Here are some ideas I loved - not spoilers, I hope.
(Really, even knowing the ending could not spoil this book. It is so much more than a plot. You probably know by now I am a darned sucker for a good story no matter what, but I am an absolute fool for a good story with great ideas.)
Appalling realities might disqualify one person from sainthood, but they don't undo miracles that occurred. And some people who might seem inherently unqualified when you're in the lucky position of an omniscient reader might be saints in spite of it all.
From Father Damien's Sermon to the Snakes:
What is the question we spend our entire lives asking? Our question is this: Are we loved? I don't mean by one another. Are we loved by the one who made us? Constantly, we look for evidence. In the gifts we are given - children, good weather, money, a happy marriage perhaps - we find assurance. In contrast, our pains, illnesses, the deaths of those we love, our poverty, our innocent misfortunes - those we take as signs that God has somehow turned away. But, my friends, what exactly is love here? How to define it? Does God's love have anything at all to do with the lack or plethora of good fortune at work in our lives? Or is God's love, perhaps, something very different from what we think we know?
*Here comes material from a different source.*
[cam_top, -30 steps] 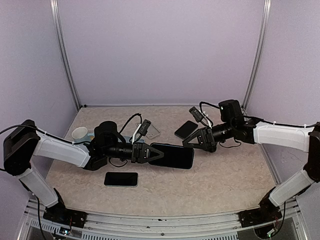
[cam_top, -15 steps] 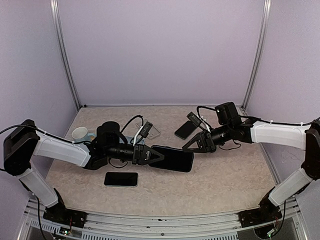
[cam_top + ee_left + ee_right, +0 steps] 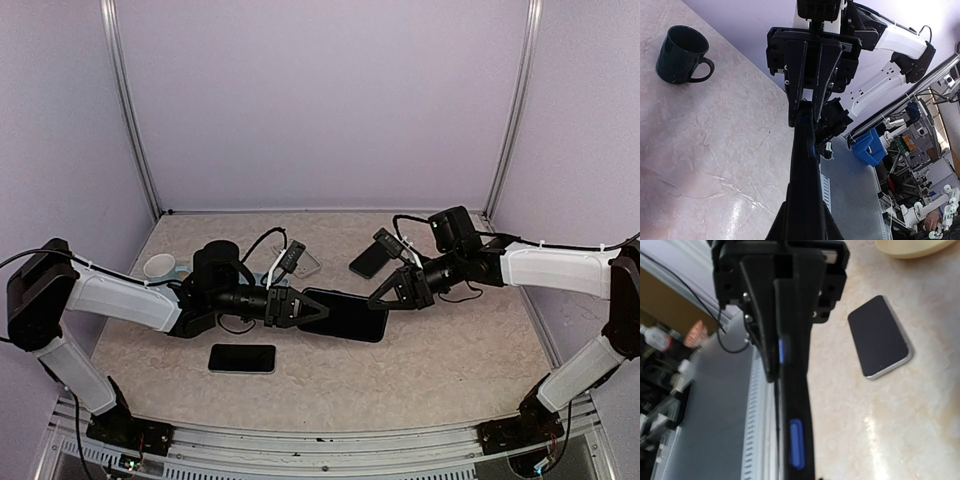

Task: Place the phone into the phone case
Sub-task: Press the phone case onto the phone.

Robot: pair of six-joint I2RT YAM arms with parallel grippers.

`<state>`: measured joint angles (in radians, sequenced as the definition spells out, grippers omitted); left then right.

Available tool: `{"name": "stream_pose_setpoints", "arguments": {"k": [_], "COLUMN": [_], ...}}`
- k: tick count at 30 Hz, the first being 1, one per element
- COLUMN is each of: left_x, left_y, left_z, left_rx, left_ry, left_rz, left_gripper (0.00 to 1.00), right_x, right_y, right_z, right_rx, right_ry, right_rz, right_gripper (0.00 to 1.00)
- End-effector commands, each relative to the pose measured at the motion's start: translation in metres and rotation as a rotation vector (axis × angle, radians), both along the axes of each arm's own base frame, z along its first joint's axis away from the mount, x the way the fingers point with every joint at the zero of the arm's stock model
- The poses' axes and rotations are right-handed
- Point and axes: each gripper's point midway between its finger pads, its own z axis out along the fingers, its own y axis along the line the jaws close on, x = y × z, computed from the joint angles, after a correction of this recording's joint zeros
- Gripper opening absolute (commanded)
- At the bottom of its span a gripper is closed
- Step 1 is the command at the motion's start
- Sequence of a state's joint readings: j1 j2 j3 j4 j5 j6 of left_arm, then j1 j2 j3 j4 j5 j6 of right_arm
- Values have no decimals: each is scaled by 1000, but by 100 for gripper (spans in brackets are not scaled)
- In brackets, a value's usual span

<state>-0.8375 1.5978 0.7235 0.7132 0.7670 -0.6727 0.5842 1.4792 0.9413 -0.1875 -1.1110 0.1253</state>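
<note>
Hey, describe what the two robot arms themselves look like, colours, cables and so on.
The left arm and right arm both have smooth white shells on their long links, with black joints, black wrist blocks and black, angular, wedge-shaped jaws. Thin black cables loop off each wrist, and one trails along each white link. No markings are legible.

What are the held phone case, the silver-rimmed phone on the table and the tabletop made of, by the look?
Phone case: matte black edge with blue moulded buttons, probably soft plastic or rubber.
Phone: glossy dark front, likely glass; silvery rim, metal or painted plastic.
Tabletop: beige marbled pattern with shiny glare, likely laminate.
</note>
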Motion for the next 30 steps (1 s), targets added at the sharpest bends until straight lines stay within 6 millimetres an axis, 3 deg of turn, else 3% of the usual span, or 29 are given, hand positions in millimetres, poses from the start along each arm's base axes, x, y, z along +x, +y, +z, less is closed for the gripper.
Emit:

Divine love may be so large it cannot see us.
Or it may be so infinitely tiny that it works on a level where it directs us like an unknown substance buried in our blood.
Or it may be transparent, an invisible screen, a filter through which we see and hear all that is created. ...
Like you, I poise alertly and open my senses to try to read the air, the clouds, the sun's slant, the little movements of the animals, all in the hope I will learn the secret of whether I am loved.
3 comments:
P.S. everyone:
I am now moving on to teenage vampire romance novels. My overarching cheapskate has finally won and gotten a copy of "New Moon" from paperbackswap.com. Don't look for me to be doing anything else for a day or two.
Thanks for the book idea. I can't wait to read it.
PS - I loved the Twilight series. Easy, entertaining read.
Um, you're bringing this with you on Saturday, right?